16 / 20
11/11/2022
Call of the void
VOID CRUISER
 
Le groupe finlandais VOID CRUISER (passé de quartette à quintette) n’est pas à proprement parler un perdreau de l’année, puisque sa création remonte tout de même à 2011 et que Call Of The Void s’est vu précédé par Overstaying My Welcome (2013) et par Wayfarer (2017). Les gars ont donc de l’expérience, du recul et savent pertinemment ce qu’ils veulent produire. Or, ce qui frappe à la première écoute des neuf compositions de ce troisième album, c’est une franche impression de puissance. C’est bien simple : propulsés par une section rythmique particulièrement trapue, les riffs percutent l’auditeur avec un impact maximal. Dans cette optique, la mise en son combine une prise de son assez brute et un mixage à la fois détaillé et soucieux de cette fameuse puissance d’ensemble. Alors, VOID CRUISER se résumerait-il à un fort efficace, quoique fort classique, groupe de Stoner Metal ?

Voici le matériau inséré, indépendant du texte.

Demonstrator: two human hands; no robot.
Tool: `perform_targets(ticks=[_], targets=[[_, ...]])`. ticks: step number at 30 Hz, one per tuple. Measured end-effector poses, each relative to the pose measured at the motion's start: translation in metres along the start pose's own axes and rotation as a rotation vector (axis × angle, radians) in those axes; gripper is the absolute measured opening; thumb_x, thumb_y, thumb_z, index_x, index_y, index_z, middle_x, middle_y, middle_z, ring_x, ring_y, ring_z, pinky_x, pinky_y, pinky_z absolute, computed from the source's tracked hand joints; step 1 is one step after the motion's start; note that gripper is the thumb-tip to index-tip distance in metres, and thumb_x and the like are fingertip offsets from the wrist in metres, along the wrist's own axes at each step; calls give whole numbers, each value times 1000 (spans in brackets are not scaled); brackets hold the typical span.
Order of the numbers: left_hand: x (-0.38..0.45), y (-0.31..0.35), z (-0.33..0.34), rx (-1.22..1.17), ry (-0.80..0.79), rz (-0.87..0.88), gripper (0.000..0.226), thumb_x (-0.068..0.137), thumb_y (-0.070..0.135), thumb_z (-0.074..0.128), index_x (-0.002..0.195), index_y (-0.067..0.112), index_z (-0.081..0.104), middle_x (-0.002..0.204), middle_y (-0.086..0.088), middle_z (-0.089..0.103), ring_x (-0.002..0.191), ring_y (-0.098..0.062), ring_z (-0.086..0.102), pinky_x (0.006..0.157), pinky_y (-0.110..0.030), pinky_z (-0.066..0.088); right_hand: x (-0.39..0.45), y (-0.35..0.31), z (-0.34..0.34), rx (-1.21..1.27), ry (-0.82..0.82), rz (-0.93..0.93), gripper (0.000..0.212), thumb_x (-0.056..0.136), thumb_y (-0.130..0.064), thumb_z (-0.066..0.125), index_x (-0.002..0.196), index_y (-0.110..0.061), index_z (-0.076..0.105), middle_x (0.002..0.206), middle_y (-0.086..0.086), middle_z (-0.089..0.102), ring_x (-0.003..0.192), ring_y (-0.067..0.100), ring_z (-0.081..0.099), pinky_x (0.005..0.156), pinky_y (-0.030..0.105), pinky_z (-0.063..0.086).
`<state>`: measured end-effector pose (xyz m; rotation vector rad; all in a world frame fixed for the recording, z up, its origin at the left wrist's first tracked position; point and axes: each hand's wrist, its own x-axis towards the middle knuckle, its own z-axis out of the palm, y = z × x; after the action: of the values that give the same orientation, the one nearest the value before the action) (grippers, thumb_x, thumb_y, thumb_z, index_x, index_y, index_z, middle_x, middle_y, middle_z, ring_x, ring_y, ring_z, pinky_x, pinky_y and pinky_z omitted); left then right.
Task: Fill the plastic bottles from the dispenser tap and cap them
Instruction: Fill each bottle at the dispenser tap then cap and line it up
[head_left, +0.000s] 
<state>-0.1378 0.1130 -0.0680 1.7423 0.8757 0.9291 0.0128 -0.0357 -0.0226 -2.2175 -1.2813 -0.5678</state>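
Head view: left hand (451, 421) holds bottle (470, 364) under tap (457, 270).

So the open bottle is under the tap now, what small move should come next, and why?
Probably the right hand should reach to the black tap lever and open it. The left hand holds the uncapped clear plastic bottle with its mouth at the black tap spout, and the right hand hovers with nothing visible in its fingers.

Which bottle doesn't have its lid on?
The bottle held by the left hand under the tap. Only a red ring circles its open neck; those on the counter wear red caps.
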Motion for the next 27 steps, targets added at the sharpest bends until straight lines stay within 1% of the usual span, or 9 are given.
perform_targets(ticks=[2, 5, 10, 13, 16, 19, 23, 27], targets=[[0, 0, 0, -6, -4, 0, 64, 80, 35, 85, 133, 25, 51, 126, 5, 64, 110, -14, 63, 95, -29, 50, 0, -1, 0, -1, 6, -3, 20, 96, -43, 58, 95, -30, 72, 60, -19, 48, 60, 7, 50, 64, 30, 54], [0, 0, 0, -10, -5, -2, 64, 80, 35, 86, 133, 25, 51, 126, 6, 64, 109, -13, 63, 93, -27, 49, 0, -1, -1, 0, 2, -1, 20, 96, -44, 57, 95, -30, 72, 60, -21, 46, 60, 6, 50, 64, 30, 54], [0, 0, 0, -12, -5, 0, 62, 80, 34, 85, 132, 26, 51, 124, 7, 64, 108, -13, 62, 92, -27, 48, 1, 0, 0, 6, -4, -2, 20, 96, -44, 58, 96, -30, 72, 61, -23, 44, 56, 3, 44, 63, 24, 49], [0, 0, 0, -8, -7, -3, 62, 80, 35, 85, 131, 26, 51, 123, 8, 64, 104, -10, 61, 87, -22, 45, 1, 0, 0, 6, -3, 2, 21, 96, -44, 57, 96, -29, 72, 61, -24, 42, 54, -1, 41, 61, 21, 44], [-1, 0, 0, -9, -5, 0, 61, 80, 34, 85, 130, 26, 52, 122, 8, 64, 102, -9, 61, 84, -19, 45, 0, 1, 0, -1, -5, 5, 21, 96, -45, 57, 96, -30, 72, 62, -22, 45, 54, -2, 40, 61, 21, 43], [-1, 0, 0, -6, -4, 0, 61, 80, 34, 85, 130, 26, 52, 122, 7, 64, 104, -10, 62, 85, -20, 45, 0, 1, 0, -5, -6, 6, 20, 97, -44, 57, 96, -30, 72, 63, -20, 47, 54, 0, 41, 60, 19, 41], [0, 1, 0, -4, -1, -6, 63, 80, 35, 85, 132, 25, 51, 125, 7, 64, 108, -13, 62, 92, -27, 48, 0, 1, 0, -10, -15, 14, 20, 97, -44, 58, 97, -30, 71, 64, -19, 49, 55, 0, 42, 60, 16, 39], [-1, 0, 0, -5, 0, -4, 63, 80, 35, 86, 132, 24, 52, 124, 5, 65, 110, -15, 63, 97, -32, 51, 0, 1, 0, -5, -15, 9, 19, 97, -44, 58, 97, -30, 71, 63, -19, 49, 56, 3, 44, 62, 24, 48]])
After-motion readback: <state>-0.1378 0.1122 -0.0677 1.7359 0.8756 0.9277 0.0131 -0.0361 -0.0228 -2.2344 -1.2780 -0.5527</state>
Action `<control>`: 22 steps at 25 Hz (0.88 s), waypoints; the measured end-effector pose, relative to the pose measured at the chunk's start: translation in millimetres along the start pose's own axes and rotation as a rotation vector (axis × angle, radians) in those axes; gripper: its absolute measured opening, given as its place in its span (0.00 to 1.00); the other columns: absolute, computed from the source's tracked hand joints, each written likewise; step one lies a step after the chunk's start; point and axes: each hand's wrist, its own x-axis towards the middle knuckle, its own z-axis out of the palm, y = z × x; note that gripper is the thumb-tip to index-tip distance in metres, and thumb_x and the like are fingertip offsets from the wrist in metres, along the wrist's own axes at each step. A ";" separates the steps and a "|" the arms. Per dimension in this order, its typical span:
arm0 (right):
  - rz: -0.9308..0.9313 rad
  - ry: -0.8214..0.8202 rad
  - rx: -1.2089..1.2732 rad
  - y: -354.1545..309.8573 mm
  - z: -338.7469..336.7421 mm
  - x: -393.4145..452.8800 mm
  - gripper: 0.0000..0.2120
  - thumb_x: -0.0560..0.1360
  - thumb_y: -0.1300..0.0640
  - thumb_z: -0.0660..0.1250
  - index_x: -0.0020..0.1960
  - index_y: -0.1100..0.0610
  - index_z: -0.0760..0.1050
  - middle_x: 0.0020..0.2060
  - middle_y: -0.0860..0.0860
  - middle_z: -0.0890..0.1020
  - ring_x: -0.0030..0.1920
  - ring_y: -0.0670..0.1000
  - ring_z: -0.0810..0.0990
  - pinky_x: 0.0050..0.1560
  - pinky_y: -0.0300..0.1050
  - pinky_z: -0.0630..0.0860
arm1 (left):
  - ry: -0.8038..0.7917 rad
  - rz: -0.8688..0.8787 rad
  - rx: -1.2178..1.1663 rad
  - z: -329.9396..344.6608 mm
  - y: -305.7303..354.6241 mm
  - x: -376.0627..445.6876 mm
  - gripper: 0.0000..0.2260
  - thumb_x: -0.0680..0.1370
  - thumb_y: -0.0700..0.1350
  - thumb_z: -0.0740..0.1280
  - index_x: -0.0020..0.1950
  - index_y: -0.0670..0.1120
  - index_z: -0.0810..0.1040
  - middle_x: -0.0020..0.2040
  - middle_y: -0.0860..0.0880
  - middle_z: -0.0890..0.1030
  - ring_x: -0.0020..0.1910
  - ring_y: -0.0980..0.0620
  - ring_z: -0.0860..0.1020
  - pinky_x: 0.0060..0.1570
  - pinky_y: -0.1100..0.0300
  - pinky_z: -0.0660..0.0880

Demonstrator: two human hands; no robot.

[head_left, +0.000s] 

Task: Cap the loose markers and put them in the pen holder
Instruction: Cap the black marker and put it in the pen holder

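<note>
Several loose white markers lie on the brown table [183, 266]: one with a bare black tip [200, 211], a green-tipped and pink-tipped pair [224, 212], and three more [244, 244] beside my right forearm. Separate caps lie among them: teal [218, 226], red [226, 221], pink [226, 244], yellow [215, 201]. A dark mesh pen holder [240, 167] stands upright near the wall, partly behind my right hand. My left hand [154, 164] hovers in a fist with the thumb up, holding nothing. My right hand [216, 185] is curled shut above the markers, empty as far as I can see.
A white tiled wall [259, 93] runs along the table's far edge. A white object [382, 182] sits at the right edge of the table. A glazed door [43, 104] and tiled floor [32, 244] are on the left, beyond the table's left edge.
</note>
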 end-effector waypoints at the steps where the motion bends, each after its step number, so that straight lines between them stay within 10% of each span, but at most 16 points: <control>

Que nenni. On ne prétend pas nier l’importance de l’apport Stoner dans le répertoire de VOID CRUISER : l’épaisseur rythmique prédominante en atteste, de même qu’un goût avéré pour les ambiances troubles, irriguées par un psychédélisme poisseux. Voilà d’ailleurs la première échappatoire au monolithisme. Soucieux de ne pas se cantonner aux riffs de bûcherons, les deux guitaristes se plaisent à multiplier les variantes, parfois franchement dépouillées et simplement mélodiques, plus souvent tordues et grinçantes. Cela évoque forcément le Grunge, tel que pratiqué dans les années 90 par ALICE IN CHAINS, MELVINS et SOUNDGARDEN, sorte de combinaison vénéneuse des riffs de BLACK SABBATH, du Rock indépendant le plus nerveux et urgent (les PIXIES, MUDHONEY et NIRVANA venant assez facilement à l’esprit, les STOOGES rôdant en arrière-plan), et du psychédélisme issu de la seconde moitié des années 60. Mais peut-être serait-il plus pertinent de se rapprocher de la réappropriation du psychédélisme qu’opérèrent quelques formations des années 80, dans un contexte post-Punk (on songe aux élégants ECHO & THE BUNNYMEN et à JESUS & THE MARY CHAIN).
Le chant de Santeri SALO s’adapte effectivement à cette versatilité. Partant d’un registre clair (légèrement filtré) et médium, il se montre capable de crispations évocatrices du Hardcore, plus fréquemment de modulations traînantes et nasales typiques du Grunge

Les formats intermédiaires adoptés sur cet album – entre cinq et sept minutes – permettent au groupe d’agencer intelligemment ces influences multiples et complémentaires et de proposer des compositions qui, sans être révolutionnaires, s’avèrent suffisamment évidentes, dans un contexte où les changements d’ambiances, de rythmes et de tempos injectent une tension dramatique tout à fait dynamique.

Je souhaite effectuer un zoom sur le titre qui conclue cet album fort en gueule (au moins sur la version CD et numérique) ; bien que de bout en bout traité par un filtre de distorsion franchement inutile, Infinity s’affiche comme un modèle de dépouillement, fortement évocateur de l’Americana désabusée. A mon sens, VOID CRUISER tirerait franchement avantage à assumer ce versant de ses influences, quitte à aérer le son épais et impérieux qui le caractérise majoritairement. En attendant cette émancipation du tout électrique et épais, VOID CRUISER livre un disque avant tout efficace, nettement plus subtil qu’il n’y paraît de prime abord.